E dentro desta orientação, que permitirá o seu barateamento e a sua entrada em todos os lares ainda os mais modestos, as indústrias artísticas representam um papel educativo da mais alta importância. Manuseadas constantemente, são também constantemente para os homens com quem estão em contacto, uma alta e profícua lição, educando-lhes o gosto e preparando-os para a contemplação e compreensão das obras de arte pura.

E é esta justa e boa intenção, a revelada por Manuel Gustavo nas primícias que nos dá dos seus esforços. Salvo pequenos desvios com exotismos, como o da sua «jarra amachucada com caranguejo», n.º 38, Manuel Gustavo procura resolver o problema da cerâmica artística, e muito bem, com os mais simples recursos, os que lhe fornece o emprego de formas sóbrias, enriquecidas com motivos da maior discrição, a que a nota de cor e o brilho do esmalte vem dar maior valor. E é quanto basta. Na arte aplicada, o bom gosto sólido e simples foi e há-de sempre ser a qualidade máxima.

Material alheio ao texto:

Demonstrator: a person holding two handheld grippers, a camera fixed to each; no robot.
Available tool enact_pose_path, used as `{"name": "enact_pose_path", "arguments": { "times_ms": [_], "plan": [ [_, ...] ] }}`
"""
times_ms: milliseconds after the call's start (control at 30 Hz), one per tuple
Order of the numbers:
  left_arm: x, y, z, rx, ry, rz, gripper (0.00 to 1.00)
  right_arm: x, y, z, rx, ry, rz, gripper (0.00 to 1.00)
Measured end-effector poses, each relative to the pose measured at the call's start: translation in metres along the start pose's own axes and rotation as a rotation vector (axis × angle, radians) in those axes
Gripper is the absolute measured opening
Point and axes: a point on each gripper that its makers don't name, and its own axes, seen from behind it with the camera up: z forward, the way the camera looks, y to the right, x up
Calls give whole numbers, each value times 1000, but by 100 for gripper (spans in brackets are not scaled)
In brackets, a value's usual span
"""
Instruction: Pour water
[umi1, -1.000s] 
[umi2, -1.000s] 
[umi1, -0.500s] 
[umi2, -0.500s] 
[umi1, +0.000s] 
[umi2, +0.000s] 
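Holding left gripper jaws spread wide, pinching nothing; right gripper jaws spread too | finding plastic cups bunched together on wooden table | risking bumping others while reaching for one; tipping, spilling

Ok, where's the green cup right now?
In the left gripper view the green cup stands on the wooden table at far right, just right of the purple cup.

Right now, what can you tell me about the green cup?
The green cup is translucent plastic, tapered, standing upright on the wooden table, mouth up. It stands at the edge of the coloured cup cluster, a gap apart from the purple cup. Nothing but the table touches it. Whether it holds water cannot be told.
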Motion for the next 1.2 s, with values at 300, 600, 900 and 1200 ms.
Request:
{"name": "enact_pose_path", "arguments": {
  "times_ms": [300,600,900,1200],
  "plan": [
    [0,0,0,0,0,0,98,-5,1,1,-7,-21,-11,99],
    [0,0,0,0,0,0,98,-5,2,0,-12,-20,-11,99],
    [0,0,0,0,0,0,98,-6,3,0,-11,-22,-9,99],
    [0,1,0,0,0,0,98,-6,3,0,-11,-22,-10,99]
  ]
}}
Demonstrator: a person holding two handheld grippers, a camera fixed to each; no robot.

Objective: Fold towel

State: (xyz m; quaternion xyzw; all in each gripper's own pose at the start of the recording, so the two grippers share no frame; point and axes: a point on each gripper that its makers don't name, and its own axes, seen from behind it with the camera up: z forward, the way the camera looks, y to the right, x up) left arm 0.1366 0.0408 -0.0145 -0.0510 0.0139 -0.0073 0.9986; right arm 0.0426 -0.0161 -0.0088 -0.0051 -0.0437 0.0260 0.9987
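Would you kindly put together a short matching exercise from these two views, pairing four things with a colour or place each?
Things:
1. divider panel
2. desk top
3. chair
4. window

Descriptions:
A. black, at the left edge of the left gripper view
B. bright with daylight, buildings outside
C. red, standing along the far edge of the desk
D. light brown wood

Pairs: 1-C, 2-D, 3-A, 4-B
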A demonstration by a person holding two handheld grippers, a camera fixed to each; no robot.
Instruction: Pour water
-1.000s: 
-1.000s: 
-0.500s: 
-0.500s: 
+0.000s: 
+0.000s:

Mas além das suas faianças, as suas pequeninas figuras merecem ainda especial menção. Rafael Bordalo foi nisso primacial. Os seus tipos populares e as suas caricaturas do género têm tal carácter que atingem por vezes o símbolo. Todos as temos presentes. Ora, neste ponto, Manuel Gustavo acompanha-o de perto. As suas pequeninas figuras não resistiriam com certeza a um desenvolvimento que as pusesse numa escala mais próxima / 511 / da proporção natural, mas tem um tal encanto, pelo movimento e carácter que o artista lhes soube dar, que a sua linha decorativa, que era o fito essencial procurado por Manuel Gustavo, é o mais feliz e interessante possível. O seu homem e mulher «fadistas», o seu par da «Polka Pires» e, sobretudo, o que compõe o grupo do «minuete», em que há ainda, na figura de mulher, um pouco da influência má do caricaturista, são sem dúvida pequeninos bibelots duma grande sugestão e cujo estilizado recorte mostra bem como é original e elegantemente aristocrático o temperamento do moço artista.

E essa boa aristocracia revela-se em tudo: nas formas e nos tons. Como as ornamentações com que decora os seus barros, as cores de que os banha, são ricas mas duma riqueza que não fere e que deixa em quem os olha a melhor e mais sugestiva impressão. Não são, assim das menos valiosas das suas obras expostas esses seus espécimes, livres de decorações que nem sempre deixam á linha todo o seu encanto, encanto que, sob a carícia do vidrado duma grande / 512 / pureza, reveste ainda um maior valor.

Manuel Gustavo de posse duma técnica já poderosa, colhida nos trabalhos de seu pai e nos esforços dos seus colaboradores, que são os mesmos de Rafael Bordalo, caminha por esta forma corajosamente procurando acompanhar o movimento ceramista moderno tão brilhantemente afirmado na exposição de 1900. Como Alexandre Bigot, Taxile Doat e Michel Cazir, Manuel Gustavo, mais do que ineditismos, só possíveis em altas cozeduras, processo este incompatível com o barateamento que é o seu principal fim, visa sobretudo ao arranjo artístico do objecto à sua decoração simples e lógica, e ao mesmo brilho, solidez e resistência da matéria de que lança mão e em que, com maior ou menor felicidade, deixa sempre impressa todo o seu gosto tão fino, educado e discreto.